Die Psychologie des Geldes

Bargeld ist nicht nur ein Zahlungsmittel, sondern auch ein psychologisches Werkzeug. Studien zeigen, dass Menschen beim Bezahlen mit Bargeld bewusster mit ihrem Geld umgehen. Das physische Gefühl, Scheine und Münzen aus der Hand zu geben, sorgt für eine stärkere Verbindung zum ausgegebenen Betrag.

Eine Studie der Universität Toronto (2016) fand heraus, dass Menschen bei Kartenzahlungen oder kontaktlosen Systemen durchschnittlich 12–18 % mehr Geld ausgeben. Die Forscher führen das auf den „Schmerz des Bezahlens“ zurück, der bei digitalen Transaktionen weniger stark empfunden wird.

Dieser Effekt wird von Unternehmen bewusst genutzt. Je einfacher und unsichtbarer das Bezahlen wird, desto mehr geben wir aus – ein Traum für die Wirtschaft, aber ein Albtraum für unser Portemonnaie.

Die Verlierer der bargeldlosen Welt

Die Verlierer einer bargeldlosen Gesellschaft sind oft jene, die am wenigsten gehört werden. In Schweden protestieren Seniorenverbände gegen die zunehmende Verdrängung des Bargelds. Viele ältere Menschen sind nicht mit digitalen Zahlungsmethoden vertraut und fühlen sich abgehängt.

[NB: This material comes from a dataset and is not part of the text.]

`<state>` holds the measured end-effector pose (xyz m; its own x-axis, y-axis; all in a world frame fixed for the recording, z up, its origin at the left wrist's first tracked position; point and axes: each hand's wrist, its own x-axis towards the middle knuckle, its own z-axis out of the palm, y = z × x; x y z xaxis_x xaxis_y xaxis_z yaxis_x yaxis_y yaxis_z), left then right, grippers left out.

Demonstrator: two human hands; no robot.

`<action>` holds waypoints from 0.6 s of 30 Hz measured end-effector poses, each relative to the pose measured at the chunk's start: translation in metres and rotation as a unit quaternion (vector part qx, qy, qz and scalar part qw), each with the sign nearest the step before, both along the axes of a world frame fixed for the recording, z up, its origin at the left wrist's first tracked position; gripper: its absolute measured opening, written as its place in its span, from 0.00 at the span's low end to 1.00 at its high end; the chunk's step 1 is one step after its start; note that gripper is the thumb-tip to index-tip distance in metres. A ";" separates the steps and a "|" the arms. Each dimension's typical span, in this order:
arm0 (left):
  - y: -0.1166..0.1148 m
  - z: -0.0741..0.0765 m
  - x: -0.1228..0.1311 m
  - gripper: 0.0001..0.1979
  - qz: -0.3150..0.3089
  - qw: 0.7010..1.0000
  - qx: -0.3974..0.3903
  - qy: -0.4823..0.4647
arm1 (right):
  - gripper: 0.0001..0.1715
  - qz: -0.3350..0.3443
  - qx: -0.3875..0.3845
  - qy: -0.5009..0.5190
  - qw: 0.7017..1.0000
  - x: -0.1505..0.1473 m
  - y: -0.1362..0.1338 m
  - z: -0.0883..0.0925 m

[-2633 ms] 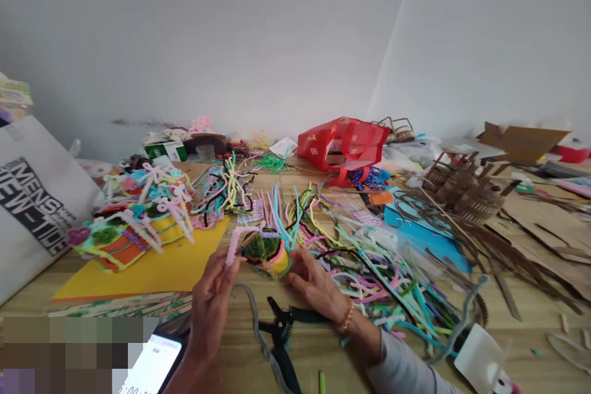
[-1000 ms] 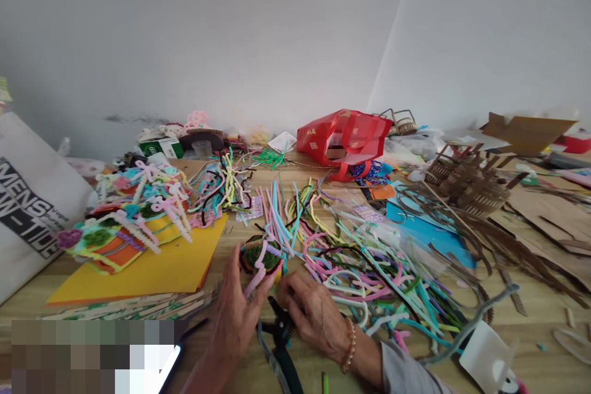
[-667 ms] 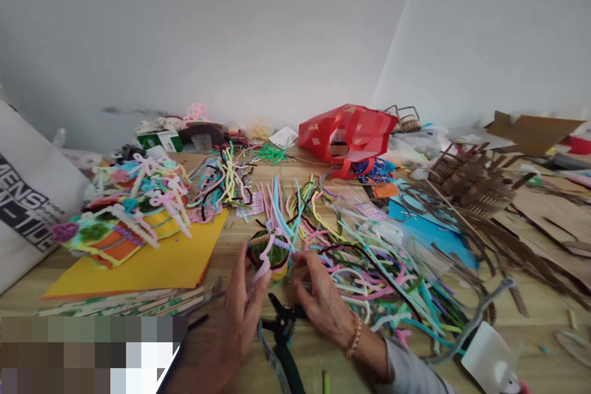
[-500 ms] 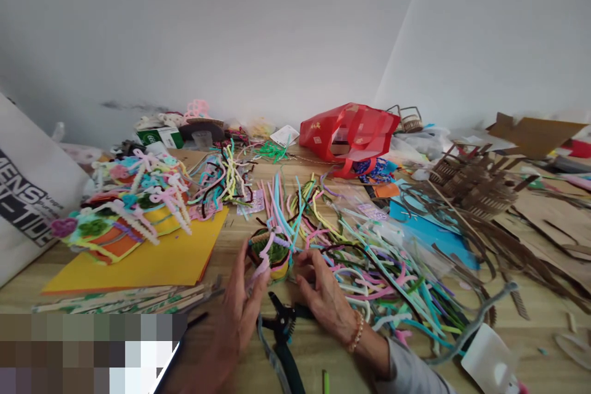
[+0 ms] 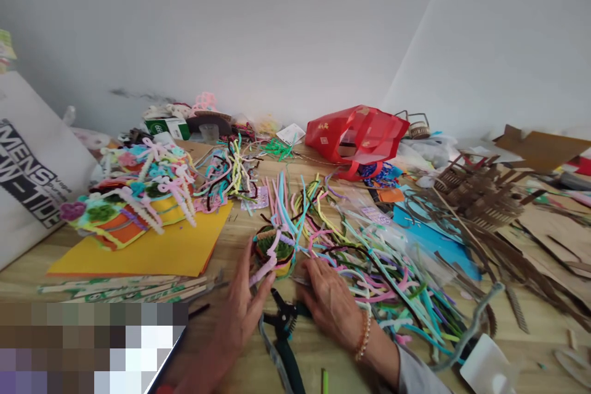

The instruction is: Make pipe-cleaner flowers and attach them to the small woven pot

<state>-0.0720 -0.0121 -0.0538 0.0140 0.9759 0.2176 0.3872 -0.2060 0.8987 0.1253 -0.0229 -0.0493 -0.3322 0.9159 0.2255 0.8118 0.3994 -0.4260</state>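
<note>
A small pipe-cleaner pot (image 5: 272, 251) with a green centre and a yellow and orange base stands at the middle of the table, just above my hands. My left hand (image 5: 242, 314) is shut around its left side. A pink pipe cleaner (image 5: 264, 269) curls from the pot down to my thumb. My right hand (image 5: 330, 301) lies low on the right, its fingertips at the pot's lower right edge. Whether those fingers pinch anything is hard to see. Dark green-handled pliers (image 5: 282, 326) lie open on the table between my wrists.
Loose multicoloured pipe cleaners (image 5: 383, 277) spread to the right. Decorated craft pieces sit on yellow card (image 5: 166, 252) at the left. Woven cardboard baskets (image 5: 484, 194), a red bag (image 5: 355, 135) and a white tote bag (image 5: 32, 166) surround the wooden table (image 5: 221, 240).
My left hand has lowered, and the pink pipe cleaner now curls down across the pot. My right hand has flattened beside the pot. The whole view has turned slightly.
</note>
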 end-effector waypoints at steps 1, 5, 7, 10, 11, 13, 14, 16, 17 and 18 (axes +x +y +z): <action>0.000 0.000 0.000 0.34 0.000 1.000 -0.003 -0.003 | 0.19 -0.001 -0.008 -0.024 1.000 0.001 0.000 0.003; 0.000 -0.002 0.002 0.34 0.002 1.000 -0.006 -0.015 | 0.14 0.006 -0.042 -0.074 0.996 0.004 -0.001 0.016; 0.001 -0.002 0.002 0.34 0.009 1.000 0.004 -0.021 | 0.12 0.024 -0.079 -0.093 0.992 0.006 -0.001 0.022; 0.001 -0.002 0.002 0.34 0.016 0.998 0.015 -0.051 | 0.09 0.037 -0.119 -0.124 0.984 0.010 -0.004 0.029; 0.002 -0.001 0.002 0.34 0.015 0.998 0.014 -0.062 | 0.09 0.042 -0.125 -0.130 0.983 0.011 -0.005 0.032; 0.001 0.000 0.002 0.34 0.010 0.997 0.008 -0.079 | 0.08 0.057 -0.140 -0.142 0.978 0.015 -0.007 0.038; 0.001 0.000 0.002 0.34 0.009 0.997 0.005 -0.082 | 0.07 0.068 -0.153 -0.151 0.974 0.018 -0.007 0.041; 0.001 0.001 0.002 0.33 0.012 0.997 0.002 -0.078 | 0.03 0.088 -0.180 -0.178 0.963 0.022 -0.008 0.049; 0.001 0.000 0.002 0.33 0.012 0.997 0.000 -0.073 | 0.03 0.095 -0.187 -0.190 0.959 0.024 -0.008 0.053; 0.001 0.000 0.001 0.34 0.010 0.998 -0.001 -0.065 | 0.04 0.105 -0.188 -0.197 0.957 0.025 -0.008 0.057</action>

Auch Menschen ohne Zugang zu Bankkonten oder moderner Technologie stehen vor Problemen. Laut der Weltbank haben weltweit etwa 1,4 Milliarden Erwachsene kein Bankkonto – viele davon in Entwicklungsländern. In einer Welt ohne Bargeld wären diese Menschen vollständig vom Finanzsystem ausgeschlossen.

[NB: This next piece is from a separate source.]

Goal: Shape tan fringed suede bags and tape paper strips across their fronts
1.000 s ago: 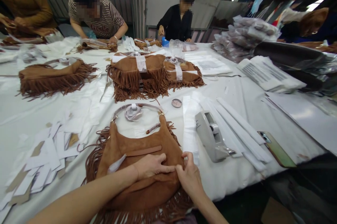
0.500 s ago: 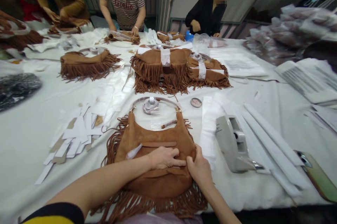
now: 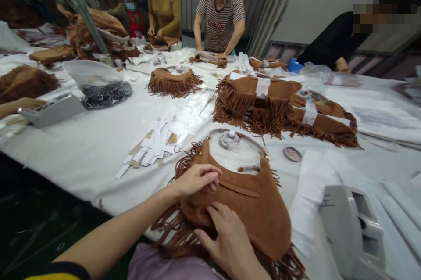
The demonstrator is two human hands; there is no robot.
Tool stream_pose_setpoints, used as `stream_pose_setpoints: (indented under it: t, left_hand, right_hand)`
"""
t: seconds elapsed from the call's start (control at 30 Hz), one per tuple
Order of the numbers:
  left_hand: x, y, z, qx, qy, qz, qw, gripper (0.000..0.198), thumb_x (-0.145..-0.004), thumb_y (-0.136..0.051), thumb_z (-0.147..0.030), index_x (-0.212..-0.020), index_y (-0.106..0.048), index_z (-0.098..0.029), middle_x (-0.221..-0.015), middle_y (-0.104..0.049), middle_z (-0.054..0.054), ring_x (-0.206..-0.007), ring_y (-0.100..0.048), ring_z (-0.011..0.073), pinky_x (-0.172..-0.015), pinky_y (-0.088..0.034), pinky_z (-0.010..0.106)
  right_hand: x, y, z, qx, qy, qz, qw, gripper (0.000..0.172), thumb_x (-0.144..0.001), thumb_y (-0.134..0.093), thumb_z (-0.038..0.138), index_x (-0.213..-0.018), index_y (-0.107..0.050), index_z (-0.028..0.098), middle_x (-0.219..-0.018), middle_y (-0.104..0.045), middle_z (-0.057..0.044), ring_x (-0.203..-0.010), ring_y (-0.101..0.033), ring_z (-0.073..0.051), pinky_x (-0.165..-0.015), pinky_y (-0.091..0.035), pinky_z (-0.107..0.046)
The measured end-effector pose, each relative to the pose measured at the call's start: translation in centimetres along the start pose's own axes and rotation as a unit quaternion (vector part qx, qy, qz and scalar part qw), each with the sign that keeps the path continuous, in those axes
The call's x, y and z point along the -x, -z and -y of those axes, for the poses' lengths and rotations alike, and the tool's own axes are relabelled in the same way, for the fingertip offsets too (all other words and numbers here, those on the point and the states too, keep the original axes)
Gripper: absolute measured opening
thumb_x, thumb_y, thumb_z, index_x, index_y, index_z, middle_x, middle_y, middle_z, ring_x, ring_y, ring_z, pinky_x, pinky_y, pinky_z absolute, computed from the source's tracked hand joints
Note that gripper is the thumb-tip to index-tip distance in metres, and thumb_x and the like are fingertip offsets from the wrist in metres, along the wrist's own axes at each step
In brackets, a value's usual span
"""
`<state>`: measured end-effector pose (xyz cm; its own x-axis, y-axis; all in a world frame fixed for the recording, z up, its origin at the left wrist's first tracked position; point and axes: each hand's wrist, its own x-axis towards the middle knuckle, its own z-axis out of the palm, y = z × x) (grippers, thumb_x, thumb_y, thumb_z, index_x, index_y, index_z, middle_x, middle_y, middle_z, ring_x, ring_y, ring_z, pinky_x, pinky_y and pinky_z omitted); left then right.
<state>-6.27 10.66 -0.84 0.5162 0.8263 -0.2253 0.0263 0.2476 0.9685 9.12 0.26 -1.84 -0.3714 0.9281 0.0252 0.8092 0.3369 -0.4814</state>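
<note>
The brown fringed bag (image 3: 263,210) lies flat right under the person's hands, wide side up. L hand (image 3: 197,179) hovers at or just on its upper-left part, fingers loosely curled, thumb close to them; can't tell if it's pinching anything. R hand (image 3: 228,236), just nearer the body, has thumb & fingers well apart, tips on the bag's lower-L side. Done, AFAICT: handle (image 3: 251,141), beyond both hands, is wrapped in pale film, w/ a wrapped coil (image 3: 229,138) tied inside its loop. Not yet done, by comparison: no white band shows round this one, whereas the banded bags (image 3: 241,91) past the hands have them, so I'd put it approx partway. Paper strips (image 3: 154,144) sit in a loose heap beyond L hand, to its left. Edges: near table edge (image 3: 101,210) runs close by L forearm, so not much room on the body side. R of R hand, past the bag, a white sheet (image 3: 311,196) & grey tape dispenser (image 3: 342,227) crowd things. Best open room is the bare cloth (image 3: 95,144) out left of L hand, btwn strips & another dispenser (image 3: 61,111).
</note>
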Motion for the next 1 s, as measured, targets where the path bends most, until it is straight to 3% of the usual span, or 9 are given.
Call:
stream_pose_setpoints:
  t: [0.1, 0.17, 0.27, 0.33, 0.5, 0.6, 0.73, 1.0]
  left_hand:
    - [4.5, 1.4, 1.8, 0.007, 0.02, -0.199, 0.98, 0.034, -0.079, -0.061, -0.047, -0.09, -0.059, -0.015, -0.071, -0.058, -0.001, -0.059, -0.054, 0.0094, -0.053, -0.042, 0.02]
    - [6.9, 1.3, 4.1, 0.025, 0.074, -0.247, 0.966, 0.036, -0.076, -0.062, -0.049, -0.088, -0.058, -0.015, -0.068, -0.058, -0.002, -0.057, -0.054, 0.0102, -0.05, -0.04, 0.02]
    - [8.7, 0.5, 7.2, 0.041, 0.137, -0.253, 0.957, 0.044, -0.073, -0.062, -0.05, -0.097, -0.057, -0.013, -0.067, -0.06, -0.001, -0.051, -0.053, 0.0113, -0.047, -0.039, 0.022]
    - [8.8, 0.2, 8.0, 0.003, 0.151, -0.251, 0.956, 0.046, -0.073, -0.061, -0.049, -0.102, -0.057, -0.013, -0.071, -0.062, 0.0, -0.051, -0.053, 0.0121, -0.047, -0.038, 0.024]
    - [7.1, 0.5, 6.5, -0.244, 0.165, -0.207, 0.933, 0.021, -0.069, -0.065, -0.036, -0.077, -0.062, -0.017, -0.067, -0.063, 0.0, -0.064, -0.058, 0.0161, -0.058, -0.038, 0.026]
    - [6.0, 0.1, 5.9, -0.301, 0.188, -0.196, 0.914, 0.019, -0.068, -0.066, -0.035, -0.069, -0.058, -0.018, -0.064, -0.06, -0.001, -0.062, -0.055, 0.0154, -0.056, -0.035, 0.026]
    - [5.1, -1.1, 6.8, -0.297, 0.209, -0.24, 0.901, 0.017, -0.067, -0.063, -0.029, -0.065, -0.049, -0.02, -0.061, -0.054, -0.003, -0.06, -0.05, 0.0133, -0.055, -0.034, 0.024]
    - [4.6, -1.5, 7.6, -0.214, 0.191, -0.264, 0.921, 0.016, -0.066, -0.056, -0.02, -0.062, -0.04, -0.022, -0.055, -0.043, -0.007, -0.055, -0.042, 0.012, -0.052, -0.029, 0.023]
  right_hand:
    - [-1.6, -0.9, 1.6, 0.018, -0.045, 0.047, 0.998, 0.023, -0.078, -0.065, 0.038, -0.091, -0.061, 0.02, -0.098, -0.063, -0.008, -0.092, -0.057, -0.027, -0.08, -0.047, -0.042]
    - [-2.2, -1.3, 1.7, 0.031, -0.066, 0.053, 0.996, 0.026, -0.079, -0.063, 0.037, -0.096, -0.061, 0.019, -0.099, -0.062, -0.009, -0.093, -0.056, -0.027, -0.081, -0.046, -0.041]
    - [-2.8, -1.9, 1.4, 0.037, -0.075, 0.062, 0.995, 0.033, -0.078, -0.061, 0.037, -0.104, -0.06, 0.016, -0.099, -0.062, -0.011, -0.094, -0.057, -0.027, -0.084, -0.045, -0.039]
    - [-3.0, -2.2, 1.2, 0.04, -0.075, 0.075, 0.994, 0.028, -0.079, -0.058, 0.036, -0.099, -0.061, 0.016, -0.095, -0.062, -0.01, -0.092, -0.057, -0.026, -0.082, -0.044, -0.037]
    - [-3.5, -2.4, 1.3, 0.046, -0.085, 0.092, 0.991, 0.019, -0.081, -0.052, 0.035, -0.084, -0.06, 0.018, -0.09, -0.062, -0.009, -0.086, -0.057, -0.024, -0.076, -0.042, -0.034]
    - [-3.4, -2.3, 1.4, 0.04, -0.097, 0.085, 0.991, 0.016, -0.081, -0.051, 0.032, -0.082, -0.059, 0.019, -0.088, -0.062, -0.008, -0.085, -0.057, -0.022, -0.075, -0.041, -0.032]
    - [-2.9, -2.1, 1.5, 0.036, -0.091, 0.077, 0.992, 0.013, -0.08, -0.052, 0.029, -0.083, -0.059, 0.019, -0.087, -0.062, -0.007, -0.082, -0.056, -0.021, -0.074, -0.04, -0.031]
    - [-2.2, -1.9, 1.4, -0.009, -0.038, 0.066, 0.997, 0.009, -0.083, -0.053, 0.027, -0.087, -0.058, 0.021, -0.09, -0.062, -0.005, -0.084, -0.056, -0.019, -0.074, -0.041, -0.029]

Selbst in Europa stellt sich die Frage: Was passiert, wenn die Technik versagt? Stromausfälle, technische Störungen oder Hackerangriffe könnten in einer bargeldlosen Gesellschaft katastrophale Folgen haben. „Bargeld ist nicht nur ein Zahlungsmittel, sondern auch ein Sicherheitsnetz“, erklärte die Deutsche Bundesbank in einem Bericht von 2022.

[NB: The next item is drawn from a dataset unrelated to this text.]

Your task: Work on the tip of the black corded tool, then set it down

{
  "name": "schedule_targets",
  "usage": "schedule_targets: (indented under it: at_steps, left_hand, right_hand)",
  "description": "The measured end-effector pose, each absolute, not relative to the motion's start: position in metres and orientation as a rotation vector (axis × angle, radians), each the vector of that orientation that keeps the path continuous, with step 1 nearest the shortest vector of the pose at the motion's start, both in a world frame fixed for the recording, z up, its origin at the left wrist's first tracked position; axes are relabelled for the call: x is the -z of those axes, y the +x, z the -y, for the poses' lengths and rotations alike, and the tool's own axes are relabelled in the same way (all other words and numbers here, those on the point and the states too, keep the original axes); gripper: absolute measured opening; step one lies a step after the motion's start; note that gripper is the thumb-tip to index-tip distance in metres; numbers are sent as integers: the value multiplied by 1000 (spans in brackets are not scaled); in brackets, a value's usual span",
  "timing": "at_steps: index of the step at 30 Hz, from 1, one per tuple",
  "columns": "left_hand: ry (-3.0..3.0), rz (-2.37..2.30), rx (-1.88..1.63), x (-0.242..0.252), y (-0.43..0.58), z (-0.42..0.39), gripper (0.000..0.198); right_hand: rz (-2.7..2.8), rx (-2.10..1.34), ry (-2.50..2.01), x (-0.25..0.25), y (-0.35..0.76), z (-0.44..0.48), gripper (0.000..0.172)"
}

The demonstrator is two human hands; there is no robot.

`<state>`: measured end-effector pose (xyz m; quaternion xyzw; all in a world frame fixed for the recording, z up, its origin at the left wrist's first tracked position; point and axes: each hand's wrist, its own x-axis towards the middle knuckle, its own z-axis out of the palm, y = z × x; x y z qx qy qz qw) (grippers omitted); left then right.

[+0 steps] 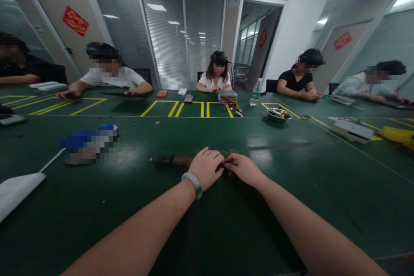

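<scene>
A long dark tool [173, 161] with a black nose, a small metal tip and a brownish barrel lies across the green table, looking like an electric screwdriver. Its tip points left. My left hand [207, 164], with a pale green bangle [193, 184] on the wrist, is closed over the right part of the barrel and hides it. Just beside it, my right hand [242, 167] pinches at the tool's dark right end with thumb and fingers. What exactly lies between those fingertips is hidden.
A blurred blue-and-white packet [93, 142] and a white object [19, 189] lie at left. Farther off are a metal bowl of small parts [279, 114], a water bottle [255, 92], a grey box with wires [227, 97] and a white box [352, 130]. Several people sit opposite.
</scene>
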<state>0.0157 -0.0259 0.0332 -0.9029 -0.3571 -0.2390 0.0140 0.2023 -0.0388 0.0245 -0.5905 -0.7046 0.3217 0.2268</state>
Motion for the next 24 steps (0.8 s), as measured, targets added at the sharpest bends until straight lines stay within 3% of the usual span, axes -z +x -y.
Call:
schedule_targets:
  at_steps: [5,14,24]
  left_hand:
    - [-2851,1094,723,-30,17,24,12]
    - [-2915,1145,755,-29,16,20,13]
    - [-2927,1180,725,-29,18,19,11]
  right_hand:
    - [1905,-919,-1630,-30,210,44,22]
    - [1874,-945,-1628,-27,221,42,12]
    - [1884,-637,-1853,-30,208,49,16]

Fortschritt oder Überwachung?

Die bargeldlose Gesellschaft wird oft als Fortschritt verkauft, als ein Symbol für Modernität und Effizienz. Doch sie birgt auch Risiken, die weit über das Bezahlverhalten hinausgehen. „Wer die Kontrolle über die Daten hat, hat die Kontrolle über die Gesellschaft“, schrieb Shoshana Zuboff in ihrem Buch The Age of Surveillance Capitalism.

Es geht nicht nur darum, wie wir zahlen, sondern darum, wie diese Daten genutzt werden. Ohne klare Regeln und Schutzmechanismen könnten Zahlungsdaten dazu verwendet werden, unser Verhalten zu manipulieren, uns zu überwachen oder uns aus dem System auszuschließen.

Eine Frage der Balance

Das Ende des Bargelds mag unausweichlich erscheinen, aber es ist noch nicht zu spät, über die Folgen nachzudenken. Eine bargeldlose Gesellschaft muss mit starken Datenschutzgesetzen, alternativen Zahlungsmethoden und einem Bewusstsein für die Risiken einhergehen.